*The task*:
From the first line to the last, set down the material exactly, leaving out its pictures.

☆ ☆ ☆ ☆ ☆ ☆ ☆

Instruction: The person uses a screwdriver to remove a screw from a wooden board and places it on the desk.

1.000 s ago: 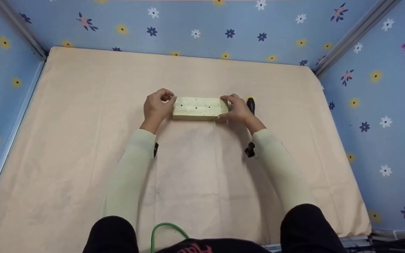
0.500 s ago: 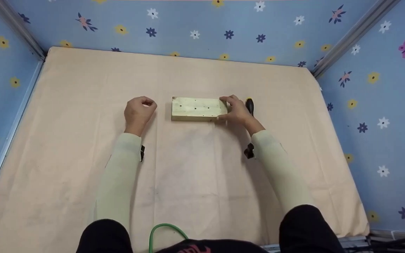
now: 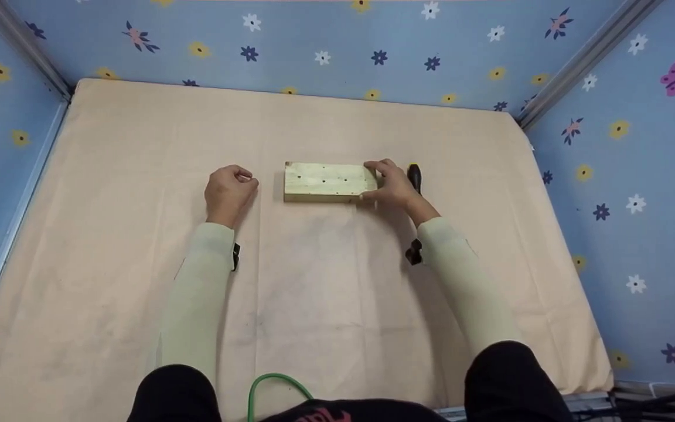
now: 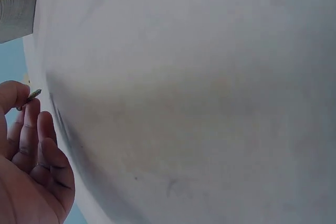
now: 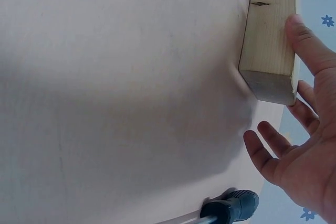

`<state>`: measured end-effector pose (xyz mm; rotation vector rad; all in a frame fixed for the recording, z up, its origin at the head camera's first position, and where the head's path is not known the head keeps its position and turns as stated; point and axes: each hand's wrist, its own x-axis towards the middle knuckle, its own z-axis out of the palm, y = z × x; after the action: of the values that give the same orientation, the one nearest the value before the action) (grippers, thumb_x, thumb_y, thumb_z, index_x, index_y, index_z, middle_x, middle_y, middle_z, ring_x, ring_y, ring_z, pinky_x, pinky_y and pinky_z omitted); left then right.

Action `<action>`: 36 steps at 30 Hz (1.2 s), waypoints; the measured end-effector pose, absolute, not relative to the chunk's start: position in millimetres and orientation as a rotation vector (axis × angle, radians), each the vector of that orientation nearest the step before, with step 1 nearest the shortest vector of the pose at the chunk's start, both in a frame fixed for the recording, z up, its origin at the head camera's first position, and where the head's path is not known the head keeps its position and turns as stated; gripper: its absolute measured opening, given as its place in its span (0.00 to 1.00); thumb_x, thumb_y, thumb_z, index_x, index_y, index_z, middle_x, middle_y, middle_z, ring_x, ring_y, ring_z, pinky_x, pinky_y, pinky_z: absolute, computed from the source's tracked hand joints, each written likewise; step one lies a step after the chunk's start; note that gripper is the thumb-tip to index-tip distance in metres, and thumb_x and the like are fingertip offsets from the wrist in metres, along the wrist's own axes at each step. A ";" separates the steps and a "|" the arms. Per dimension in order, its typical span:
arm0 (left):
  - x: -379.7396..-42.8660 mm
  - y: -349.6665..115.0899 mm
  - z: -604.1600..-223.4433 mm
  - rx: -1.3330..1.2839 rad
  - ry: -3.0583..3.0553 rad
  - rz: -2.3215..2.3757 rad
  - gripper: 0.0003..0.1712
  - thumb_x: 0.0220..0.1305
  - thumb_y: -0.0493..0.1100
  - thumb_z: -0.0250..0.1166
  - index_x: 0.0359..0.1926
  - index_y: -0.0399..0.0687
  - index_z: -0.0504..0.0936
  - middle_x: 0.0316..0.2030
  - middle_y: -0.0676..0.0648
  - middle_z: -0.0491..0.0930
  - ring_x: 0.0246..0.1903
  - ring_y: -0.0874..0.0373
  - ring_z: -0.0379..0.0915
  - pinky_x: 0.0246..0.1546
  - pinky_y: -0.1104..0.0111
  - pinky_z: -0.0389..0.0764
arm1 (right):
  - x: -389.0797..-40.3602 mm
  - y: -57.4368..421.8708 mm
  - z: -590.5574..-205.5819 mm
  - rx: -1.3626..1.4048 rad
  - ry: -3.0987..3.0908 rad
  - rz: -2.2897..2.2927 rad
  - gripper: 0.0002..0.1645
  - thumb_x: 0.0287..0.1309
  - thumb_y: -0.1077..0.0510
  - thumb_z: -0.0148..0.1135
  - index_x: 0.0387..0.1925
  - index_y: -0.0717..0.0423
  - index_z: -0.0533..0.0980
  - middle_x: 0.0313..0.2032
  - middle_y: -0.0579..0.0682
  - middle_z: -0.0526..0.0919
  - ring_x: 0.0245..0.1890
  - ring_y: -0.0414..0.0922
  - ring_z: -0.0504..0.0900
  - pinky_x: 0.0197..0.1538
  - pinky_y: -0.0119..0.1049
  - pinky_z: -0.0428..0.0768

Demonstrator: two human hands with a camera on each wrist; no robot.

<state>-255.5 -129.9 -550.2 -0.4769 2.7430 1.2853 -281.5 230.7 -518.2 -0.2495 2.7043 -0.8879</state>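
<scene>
A pale wooden block [image 3: 320, 179] with several small dark holes in its top lies on the cloth-covered table. My right hand [image 3: 395, 184] grips its right end, thumb on the near side and fingertips at the far edge; the right wrist view shows the thumb against the block's side. To the left of the block and apart from it, my left hand [image 3: 229, 192] pinches a small brass-coloured screw [image 4: 31, 98] between thumb and fingertip, seen in the left wrist view. Just right of my right hand lies a screwdriver [image 3: 413, 176] with a black handle and yellow end.
Beige cloth [image 3: 314, 281] with fold lines covers the table. Blue flower-patterned panels [image 3: 290, 35] stand at the back and sides. A green cord [image 3: 273, 375] loops at the near edge, by the person's body.
My left hand has drawn away leftward from the block's left end and now stays over the cloth. The right hand has kept its hold on the block, which lies still.
</scene>
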 end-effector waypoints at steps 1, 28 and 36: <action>-255.2 -130.2 -551.0 -0.472 2.730 1.284 0.12 0.59 0.49 0.61 0.41 0.51 0.84 0.37 0.50 0.83 0.38 0.56 0.77 0.43 0.62 0.78 | -281.3 230.9 -518.3 -0.256 2.705 -0.887 0.48 0.43 0.48 0.77 0.67 0.45 0.67 0.61 0.50 0.69 0.64 0.54 0.68 0.67 0.48 0.70; -245.6 -131.3 -555.1 -0.557 2.604 1.369 0.13 0.62 0.50 0.61 0.44 0.50 0.83 0.39 0.49 0.82 0.38 0.56 0.77 0.40 0.64 0.79 | -281.9 228.2 -517.8 -0.247 2.707 -0.845 0.48 0.42 0.46 0.77 0.67 0.43 0.67 0.61 0.48 0.70 0.64 0.53 0.68 0.68 0.48 0.69; -248.6 -135.3 -549.2 -0.530 2.632 1.396 0.16 0.62 0.50 0.62 0.47 0.48 0.82 0.41 0.49 0.81 0.40 0.56 0.76 0.43 0.64 0.79 | -281.7 228.3 -500.5 -0.366 2.744 -0.687 0.50 0.50 0.39 0.70 0.71 0.43 0.60 0.66 0.52 0.65 0.67 0.55 0.62 0.68 0.54 0.65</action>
<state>-248.6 -135.3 -549.2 -0.5304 2.6319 1.3961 -281.7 228.3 -500.5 -0.3664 2.7445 -0.6865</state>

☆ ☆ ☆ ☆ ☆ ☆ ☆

*Result of this exercise*:
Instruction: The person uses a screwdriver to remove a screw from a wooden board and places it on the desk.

1.000 s ago: 
0.500 s ago: 
now: 
now: 
now: 

`<state>`: measured end-effector pose (xyz mm; rotation vector rad; all in a frame fixed for the recording, z up, its origin at the head camera's first position, and where the head's path is not known the head keeps its position and turns as stated; point and axes: each hand's wrist, its own x-axis towards the middle knuckle, its own z-axis out of the palm, y = z × x; after the action: of the values that give the same orientation, the one nearest the value before the action) (grippers, thumb_x, thumb_y, thumb_z, index_x, index_y, index_z, middle_x, middle_y, middle_z, ring_x, ring_y, ring_z, pinky_x, pinky_y and pinky_z omitted); left then right.

Action `<action>`: 36 steps at 30 Hz (1.2 s), waypoints; the measured end-effector pose, absolute, not relative to the chunk's start: position in millimetres and orientation as a rotation vector (axis × angle, radians), each the vector of that orientation nearest the step before, with step 1 nearest the shortest vector of the pose at the chunk's start, both in a frame fixed for the recording, z up, its origin at the head camera's first position, and where the head's path is not known the head keeps its position and turns as stated; gripper: its absolute measured opening, given as its place in its span (0.00 to 1.00); thumb_x, thumb_y, thumb_z, index_x, index_y, index_z, middle_x, middle_y, middle_z, ring_x, ring_y, ring_z, pinky_x, pinky_y, pinky_z: absolute, computed from the source's tracked hand joints, each written likewise; step one lies a step after the chunk's start; note that gripper is the thumb-tip to index-tip distance in metres, and thumb_x and the like are fingertip offsets from the wrist in metres, along the wrist's own axes at each step. A ";" separates the steps and a "|" the arms. Per dimension in order, its typical span:
arm0 (left):
  - x: -379.7396..-42.8660 mm
  - y: -349.6665..115.0899 mm
  - z: -604.1600..-223.4433 mm
  - rx: -1.3330..1.2839 rad
  - ry: -3.0583..3.0553 rad
  - rz: -2.3215..2.3757 rad
  - gripper: 0.0003..0.1712
  - thumb_x: 0.0220..0.1305
  - thumb_y: -0.0493..0.1100
  - thumb_z: -0.0250..0.1166
  - index_x: 0.0359..0.1926
  - index_y: -0.0399..0.0687
  - index_z: -0.0504..0.0936
  - middle_x: 0.0316..0.2030
  - middle_y: -0.0676..0.0648
  - middle_z: -0.0491..0.0930
  - ring_x: 0.0246..0.1903
  - ring_y: -0.0874..0.0373
  - ring_z: -0.0379..0.0915
  - pinky_x: 0.0246..0.1546
  - pinky_y: -0.1104..0.0111
  - pinky_z: -0.0389..0.0764
arm1 (right):
  - x: -389.0797..-40.3602 mm
  - y: -57.4368..421.8708 mm
  - z: -590.5574..-205.5819 mm
  - rx: -1.3626..1.4048 rad
  - ry: -3.0987..3.0908 rad
  - rz: -2.2897..2.2927 rad
  - gripper: 0.0002..0.1645
  - thumb_x: 0.0287..0.1309
  - thumb_y: -0.1077..0.0510
  - thumb_z: -0.0148..0.1135
  - index_x: 0.0387..0.1925
  - index_y: -0.0717..0.0423
  - index_z: -0.0533..0.0980
  - middle_x: 0.0313..0.2032
  - middle_y: -0.0579..0.0682
  - middle_z: -0.0526..0.0919
  - ring_x: 0.0245..0.1890
  - ring_y: -0.0414..0.0922
  - ring_z: -0.0504..0.0900
  - pinky_x: 0.0197..0.1538
  - pinky_y: -0.0119..0.1049
  - pinky_z: -0.0428..0.0768

Demonstrator: two human hands with a camera on each wrist; no robot.

<state>-255.5 -129.9 -550.2 -0.4769 2.7430 1.2853 -281.5 230.7 -518.2 -0.2495 2.7043 -0.8879</state>
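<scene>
A pale wooden block [image 3: 320, 179] with several small dark holes in its top lies on the cloth-covered table. My right hand [image 3: 395, 184] grips its right end, thumb on the near side and fingertips at the far edge; the right wrist view shows the thumb against the block's side. To the left of the block and apart from it, my left hand [image 3: 229, 192] pinches a small brass-coloured screw [image 4: 31, 98] between thumb and fingertip, seen in the left wrist view. Just right of my right hand lies a screwdriver [image 3: 413, 176] with a black handle and yellow end.
Beige cloth [image 3: 314, 281] with fold lines covers the table. Blue flower-patterned panels [image 3: 290, 35] stand at the back and sides. A green cord [image 3: 273, 375] loops at the near edge, by the person's body.
My left hand has drawn away leftward from the block's left end and now stays over the cloth. The right hand has kept its hold on the block, which lies still.
</scene>
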 end-effector waypoints at steps 1, 28 and 36: <action>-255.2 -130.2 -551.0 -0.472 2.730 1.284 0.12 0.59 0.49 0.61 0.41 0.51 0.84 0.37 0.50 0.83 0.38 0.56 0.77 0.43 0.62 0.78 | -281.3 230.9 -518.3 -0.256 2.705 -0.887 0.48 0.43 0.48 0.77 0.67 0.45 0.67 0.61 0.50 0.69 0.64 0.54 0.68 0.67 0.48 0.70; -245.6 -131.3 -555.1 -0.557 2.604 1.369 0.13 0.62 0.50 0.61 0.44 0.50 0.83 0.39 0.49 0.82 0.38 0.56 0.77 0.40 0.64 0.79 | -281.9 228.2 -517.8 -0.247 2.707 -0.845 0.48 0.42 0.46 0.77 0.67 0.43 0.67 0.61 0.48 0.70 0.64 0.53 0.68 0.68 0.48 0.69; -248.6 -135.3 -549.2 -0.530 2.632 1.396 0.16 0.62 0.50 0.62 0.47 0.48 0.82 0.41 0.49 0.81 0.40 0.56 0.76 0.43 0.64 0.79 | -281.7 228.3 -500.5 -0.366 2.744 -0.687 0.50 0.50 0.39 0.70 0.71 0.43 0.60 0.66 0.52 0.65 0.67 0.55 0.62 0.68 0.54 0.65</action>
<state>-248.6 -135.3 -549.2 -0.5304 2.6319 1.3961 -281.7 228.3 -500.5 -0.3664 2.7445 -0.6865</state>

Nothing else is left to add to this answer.